ICMS – Diferencial de Alíquota (DIFAL) para optantes do Simples Nacional
Gabarito: letra A. A imposição tributária do diferencial de alíquota do ICMS pelo estado de destino na entrada de mercadoria em seu território, devida por sociedade empresária aderente ao Simples Nacional, é constitucional, independentemente da posição desta na cadeia produtiva ou da possibilidade de compensação dos créditos. Esse entendimento foi consolidado pelo STF no Tema 517 de Repercussão Geral, conforme transcrição abaixo.
STF Tese de Repercussão Geral 517:
"É constitucional a imposição tributária de diferencial de alíquota do ICMS pelo Estado de destino na entrada de mercadoria em seu território devido por sociedade empresária aderente ao Simples Nacional, independentemente da posição desta na cadeia produtiva ou da possibilidade de compensação dos créditos."
A banca cobra a correta aplicação da jurisprudência do STF sobre o ICMS. A alternativa A é a única em conformidade com o entendimento pacífico do Tribunal. As demais alternativas apresentam afirmações que contrariam decisões consolidadas ou a própria Constituição.

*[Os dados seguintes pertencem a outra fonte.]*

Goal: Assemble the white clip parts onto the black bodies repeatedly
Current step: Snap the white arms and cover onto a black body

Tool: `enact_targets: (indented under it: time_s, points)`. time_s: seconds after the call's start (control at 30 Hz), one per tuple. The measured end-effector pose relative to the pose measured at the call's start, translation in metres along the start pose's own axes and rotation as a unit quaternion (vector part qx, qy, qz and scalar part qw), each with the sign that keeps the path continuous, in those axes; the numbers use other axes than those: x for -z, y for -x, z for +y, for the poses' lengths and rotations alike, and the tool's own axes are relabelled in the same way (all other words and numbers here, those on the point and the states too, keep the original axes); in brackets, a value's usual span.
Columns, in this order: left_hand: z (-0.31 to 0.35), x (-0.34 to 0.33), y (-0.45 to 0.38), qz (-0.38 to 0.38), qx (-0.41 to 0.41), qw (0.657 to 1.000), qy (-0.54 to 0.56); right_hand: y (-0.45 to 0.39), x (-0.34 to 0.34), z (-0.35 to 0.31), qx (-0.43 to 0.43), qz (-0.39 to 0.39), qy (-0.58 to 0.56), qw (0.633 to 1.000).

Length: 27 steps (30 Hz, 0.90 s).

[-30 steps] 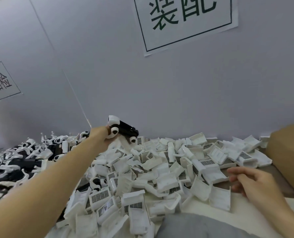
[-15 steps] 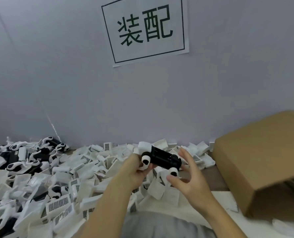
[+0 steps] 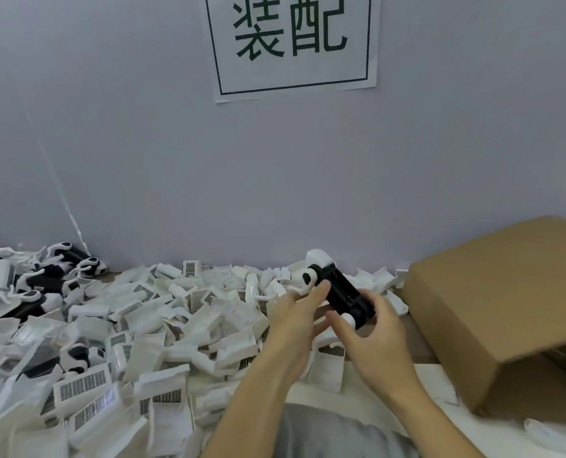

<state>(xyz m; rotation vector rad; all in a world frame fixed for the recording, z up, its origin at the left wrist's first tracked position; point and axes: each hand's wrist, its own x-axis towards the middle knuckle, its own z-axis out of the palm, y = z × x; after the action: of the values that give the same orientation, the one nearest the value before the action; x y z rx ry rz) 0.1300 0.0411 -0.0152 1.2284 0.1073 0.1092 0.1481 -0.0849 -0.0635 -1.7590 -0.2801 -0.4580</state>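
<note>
Black body point(image 3: 346, 297) sits between your two hands, lifted clear of the table, tilted so its long axis runs up and away from you. Left hand point(image 3: 296, 320) pinches the far end by the fingertips, right beside the white roller piece point(image 3: 308, 277); right hand point(image 3: 379, 328) curls round the near end, thumb against the white cap point(image 3: 347, 320) there. My read: a two-point hold like that stops it twisting while a part gets pressed on. Can't tell if a clip is already seated, since fingers cover the joint. Loose white clip parts point(image 3: 162, 328) are heaped across the table up to its back edge, within reach of the left hand. Finished-looking black-and-white units point(image 3: 40, 279) pile at the back-left corner. Cardboard box point(image 3: 506, 312) lies on its side at the right edge, probably stock or output.
</note>
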Motion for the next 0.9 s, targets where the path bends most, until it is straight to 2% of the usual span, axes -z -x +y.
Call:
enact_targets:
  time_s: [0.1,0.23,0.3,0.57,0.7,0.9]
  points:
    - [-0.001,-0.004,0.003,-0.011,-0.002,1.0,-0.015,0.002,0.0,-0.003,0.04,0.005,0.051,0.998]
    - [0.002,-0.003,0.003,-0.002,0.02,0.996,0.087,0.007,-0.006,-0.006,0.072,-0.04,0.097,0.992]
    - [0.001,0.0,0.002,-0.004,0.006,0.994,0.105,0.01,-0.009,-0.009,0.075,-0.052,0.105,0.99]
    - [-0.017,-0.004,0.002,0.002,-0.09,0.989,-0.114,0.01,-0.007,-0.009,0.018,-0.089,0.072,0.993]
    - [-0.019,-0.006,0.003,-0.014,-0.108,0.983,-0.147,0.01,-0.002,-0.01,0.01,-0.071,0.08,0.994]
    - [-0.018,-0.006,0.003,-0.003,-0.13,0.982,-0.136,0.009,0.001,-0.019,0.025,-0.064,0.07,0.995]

Alternativa A — ✅ Correta ⟵ GABARITO
Conforme a literalidade do Tema 517 do STF, a cobrança do DIFAL pelo estado de destino é constitucional, inclusive em relação a empresas optantes pelo Simples Nacional, não havendo restrições quanto à posição na cadeia ou à possibilidade de compensação de créditos. A alternativa reproduz exatamente o teor da tese, razão pela qual está correta.

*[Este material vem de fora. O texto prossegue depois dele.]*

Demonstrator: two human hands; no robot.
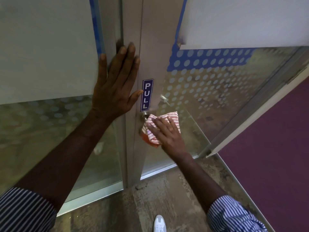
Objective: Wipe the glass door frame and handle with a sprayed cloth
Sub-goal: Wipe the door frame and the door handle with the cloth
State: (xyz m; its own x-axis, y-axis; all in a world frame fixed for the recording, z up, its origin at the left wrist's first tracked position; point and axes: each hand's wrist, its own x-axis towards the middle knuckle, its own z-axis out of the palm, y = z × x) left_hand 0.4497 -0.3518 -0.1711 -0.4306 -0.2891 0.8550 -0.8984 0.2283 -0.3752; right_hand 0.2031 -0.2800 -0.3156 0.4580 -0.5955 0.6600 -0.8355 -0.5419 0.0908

Alternativa B — ❌ Incorreta
A incidência de ICMS sobre licenciamento ou cessão do direito de uso de programas de computador (software) foi considerada inconstitucional pelo STF. O entendimento consolidado é que tais operações não se enquadram no conceito de "circulação de mercadorias" nem de prestação de serviços de comunicação ou transporte, não sendo, portanto, fato gerador do ICMS. A alternativa B contraria essa jurisprudência, sendo incorreta.

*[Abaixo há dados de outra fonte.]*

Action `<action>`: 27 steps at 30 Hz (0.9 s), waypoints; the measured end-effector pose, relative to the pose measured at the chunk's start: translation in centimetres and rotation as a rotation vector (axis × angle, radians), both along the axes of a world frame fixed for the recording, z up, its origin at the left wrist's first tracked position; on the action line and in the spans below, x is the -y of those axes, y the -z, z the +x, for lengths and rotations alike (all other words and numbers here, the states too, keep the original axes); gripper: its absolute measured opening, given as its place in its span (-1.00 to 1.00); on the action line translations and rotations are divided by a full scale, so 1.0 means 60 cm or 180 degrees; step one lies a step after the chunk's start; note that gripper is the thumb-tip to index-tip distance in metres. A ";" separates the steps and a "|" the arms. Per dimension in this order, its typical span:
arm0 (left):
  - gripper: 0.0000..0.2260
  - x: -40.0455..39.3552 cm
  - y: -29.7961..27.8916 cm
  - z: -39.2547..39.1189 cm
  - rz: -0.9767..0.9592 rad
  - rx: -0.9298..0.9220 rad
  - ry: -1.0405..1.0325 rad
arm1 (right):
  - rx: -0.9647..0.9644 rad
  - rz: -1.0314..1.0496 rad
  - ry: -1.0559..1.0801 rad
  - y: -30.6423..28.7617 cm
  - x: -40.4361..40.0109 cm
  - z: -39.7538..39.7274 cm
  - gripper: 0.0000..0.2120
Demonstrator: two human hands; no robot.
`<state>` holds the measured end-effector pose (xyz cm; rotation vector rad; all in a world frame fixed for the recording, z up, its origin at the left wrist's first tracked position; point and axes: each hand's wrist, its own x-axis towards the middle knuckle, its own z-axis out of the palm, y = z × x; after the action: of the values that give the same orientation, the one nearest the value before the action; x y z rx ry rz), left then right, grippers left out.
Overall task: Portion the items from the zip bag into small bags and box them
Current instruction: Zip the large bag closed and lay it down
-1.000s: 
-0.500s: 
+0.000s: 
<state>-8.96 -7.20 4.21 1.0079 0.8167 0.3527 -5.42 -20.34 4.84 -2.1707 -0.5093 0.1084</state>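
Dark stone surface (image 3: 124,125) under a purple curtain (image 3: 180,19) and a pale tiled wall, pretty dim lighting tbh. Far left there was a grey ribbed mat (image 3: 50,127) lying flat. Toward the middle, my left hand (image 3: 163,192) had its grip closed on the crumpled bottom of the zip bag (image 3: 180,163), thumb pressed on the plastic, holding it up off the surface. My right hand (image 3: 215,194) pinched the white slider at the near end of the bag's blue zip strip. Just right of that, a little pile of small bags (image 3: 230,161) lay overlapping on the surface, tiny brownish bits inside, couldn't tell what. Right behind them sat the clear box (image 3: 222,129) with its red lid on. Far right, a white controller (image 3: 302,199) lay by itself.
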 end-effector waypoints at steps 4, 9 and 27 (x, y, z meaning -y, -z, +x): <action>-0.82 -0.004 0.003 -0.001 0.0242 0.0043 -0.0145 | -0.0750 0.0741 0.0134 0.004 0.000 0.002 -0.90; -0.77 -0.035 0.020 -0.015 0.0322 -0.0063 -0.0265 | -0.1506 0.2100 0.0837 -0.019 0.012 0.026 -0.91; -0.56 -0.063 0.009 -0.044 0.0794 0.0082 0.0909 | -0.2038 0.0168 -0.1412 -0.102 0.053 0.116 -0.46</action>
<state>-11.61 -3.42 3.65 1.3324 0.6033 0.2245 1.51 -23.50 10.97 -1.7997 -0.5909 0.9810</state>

Alternativa C — ❌ Incorreta
O estorno proporcional de crédito de ICMS efetuado pelo estado de destino em razão de crédito fiscal presumido concedido pelo estado de origem, sem autorização do CONFAZ, não viola o princípio da não cumulatividade. O STF, ao julgar casos análogos, firmou o entendimento de que tal estorno é constitucional, pois o crédito presumido concedido sem anuência do CONFAZ não gera direito ao crédito no destino, de modo que a anulação não afeta a não cumulatividade. A alternativa C, ao afirmar o contrário, está incorreta.
Alternativa D — ❌ Incorreta
A Constituição Federal prevê que o ICMS "poderá ser seletivo, em função da essencialidade das mercadorias e dos serviços" (art. 155, § 2º, III). Com o advento da Lei Complementar nº 194/2022, que acrescentou o art. 18-A ao CTN, a seletividade tornou-se obrigatória para itens essenciais como energia elétrica e serviços de comunicação, devendo as alíquotas ser mais baixas (ou, no mínimo, não mais altas) em razão de sua essencialidade. A imposição de alíquota mais elevada sobre esses itens, ainda que com objetivo extrafiscal, é inconstitucional. Ademais, a vedação de interferência do Poder Judiciário no mérito da decisão política é igualmente inválida, pois o controle de constitucionalidade é função típica do Judiciário. Portanto, a alternativa D está errada.
Alternativa E — ❌ Incorreta
O STF, no julgamento do RE 594.294/SP (Tema 506 da Repercussão Geral), decidiu que não incide ICMS no deslocamento de bens de um estabelecimento para outro do mesmo contribuinte, mesmo que localizados em estados distintos. Isso porque a transferência não envolve alteração da titularidade, não configurando o fato gerador do imposto (circulação jurídica de mercadorias). A alternativa E, ao afirmar que a incidência ocorre por equiparação a alienação, contraria frontalmente esse entendimento, sendo incorreta.
Conclui-se que apenas a alternativa A está correta.